Figure 3 depicts the model and results using a hypothetical incoming population of 200 patients with symptoms of cardiovascular disease. Each of SPECT, PET, and POC-CAD is assumed to be reimbursed at the same rate: $2,500 per test. ICA is assumed to be reimbursed at $3,000. The cost of any treatment during ICA, or subsequently, is not included in the model as this is beyond the diagnostic pathway that the model represents. The costs of lost negative and lost positive patients are more difficult to estimate. Given that these patients are defined as having not followed their physician's direction to proceed with an imaging test, it is assumed that their next interaction with the healthcare system is to present at an emergency department with symptoms of cardiovascular disease. In a study of emergency department presentations with such symptoms, Pope et al. determined that 17% met the criteria for acute cardiac ischemia, 6% had stable angina, 21% had nonischemic cardiac problems, and 56% had noncardiac problems22. The costs for initial presentation at the emergency department have been calculated by O'Sullivan et al. as $34,200 for non-fatal myocardial ischemia and $17,300 for angina without coronary revascularization23. Using solely the costs at the initial presentation is a conservative approach as the acute phase (3-year) costs incurred for the event are substantially higher, at $73,300 and $36,000, respectively. The cost of an emergency department visit for 53% of visits for chest pain, but with no resultant cardiac problem identified, has been estimated as $2,988 using information reported by United Healthcare24. Finally, for the 21% with a nonischemic cardiac issue, the cost has been estimated as $2,988, plus an incremental cost caused by delay in treating the cardiac condition. As stated above, for a patient with heart failure, the incremental annual cost of delayed diagnosis has been calculated at $8,00020. Therefore, the cost for the 21% has been assumed to be $10,988, assuming that the majority of these patients will have either heart failure or pulmonary hypertension and a similar delayed treatment cost for both. Once again, using just one year of incremental cost is a conservative approach as this would, in fact, apply to each subsequent year. Overall, the weighted average of these costs, as used in the model, is $10,833.

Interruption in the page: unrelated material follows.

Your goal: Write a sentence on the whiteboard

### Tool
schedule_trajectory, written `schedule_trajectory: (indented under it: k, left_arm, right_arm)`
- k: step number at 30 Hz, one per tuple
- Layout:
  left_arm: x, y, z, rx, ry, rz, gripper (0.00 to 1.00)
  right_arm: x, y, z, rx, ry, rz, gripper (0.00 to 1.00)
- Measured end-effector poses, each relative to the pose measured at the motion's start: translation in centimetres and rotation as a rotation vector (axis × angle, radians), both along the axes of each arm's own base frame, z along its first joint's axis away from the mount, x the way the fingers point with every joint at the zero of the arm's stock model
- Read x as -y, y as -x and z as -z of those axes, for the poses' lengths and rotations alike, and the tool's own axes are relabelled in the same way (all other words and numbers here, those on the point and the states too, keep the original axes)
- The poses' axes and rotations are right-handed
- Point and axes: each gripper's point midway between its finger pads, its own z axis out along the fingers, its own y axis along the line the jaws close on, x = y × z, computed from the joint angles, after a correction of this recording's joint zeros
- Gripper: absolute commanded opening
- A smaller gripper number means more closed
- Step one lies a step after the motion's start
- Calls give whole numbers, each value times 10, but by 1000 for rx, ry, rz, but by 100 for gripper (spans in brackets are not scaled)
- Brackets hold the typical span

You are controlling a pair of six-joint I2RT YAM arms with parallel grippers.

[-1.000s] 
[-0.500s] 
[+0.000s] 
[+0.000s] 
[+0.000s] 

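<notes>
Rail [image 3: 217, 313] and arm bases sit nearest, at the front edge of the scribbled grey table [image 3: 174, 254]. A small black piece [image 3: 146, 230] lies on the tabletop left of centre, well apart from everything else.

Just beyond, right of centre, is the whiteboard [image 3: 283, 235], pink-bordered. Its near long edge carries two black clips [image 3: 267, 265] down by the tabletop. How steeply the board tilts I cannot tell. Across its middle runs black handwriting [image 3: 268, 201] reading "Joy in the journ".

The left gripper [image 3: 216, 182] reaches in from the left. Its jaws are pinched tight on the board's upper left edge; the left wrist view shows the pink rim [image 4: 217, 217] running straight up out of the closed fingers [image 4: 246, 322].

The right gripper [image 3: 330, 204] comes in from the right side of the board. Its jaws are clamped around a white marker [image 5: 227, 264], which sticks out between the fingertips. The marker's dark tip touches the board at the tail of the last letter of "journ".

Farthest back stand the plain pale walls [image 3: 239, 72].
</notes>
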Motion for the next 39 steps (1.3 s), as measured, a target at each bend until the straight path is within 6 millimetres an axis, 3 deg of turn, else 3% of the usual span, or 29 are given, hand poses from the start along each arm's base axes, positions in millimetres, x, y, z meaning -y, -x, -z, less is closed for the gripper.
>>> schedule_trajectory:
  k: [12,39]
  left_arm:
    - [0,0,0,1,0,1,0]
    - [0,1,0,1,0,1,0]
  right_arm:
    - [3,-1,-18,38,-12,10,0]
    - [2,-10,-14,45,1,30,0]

The cost economic model demonstrates a potential average saving of $1,172 per patient to the health care system due, in summary, to the cost of delayed treatment resulting in disease progression requiring more advanced care. Additionally, adopting this pathway would increase the yield at ICA to 62%, compared to the 41% currently observed and modeled in the SPECT pathway.

If extrapolated out to the incoming rural population of 2.25 million patients presenting per year with symptoms of cardiovascular disease in the USA, the total potential savings of implementing POC-CAD as a front-line test for significant CAD would be approximately $2.64 billion. As discussed above, a large component of these savings is derived from not missing patients with functionally significant CAD due to a higher sensitivity and higher diagnostic yield than SPECT. Additionally, the higher yield that could be achieved at ICA is a crucial benefit as more ICAs would be performed under the POC-CAD>PET pathway than the SPECT pathway. A higher yield at ICA would be beneficial to patients, who are often currently frustrated by negative ICA results25, the interventional cardiologist, and the healthcare system.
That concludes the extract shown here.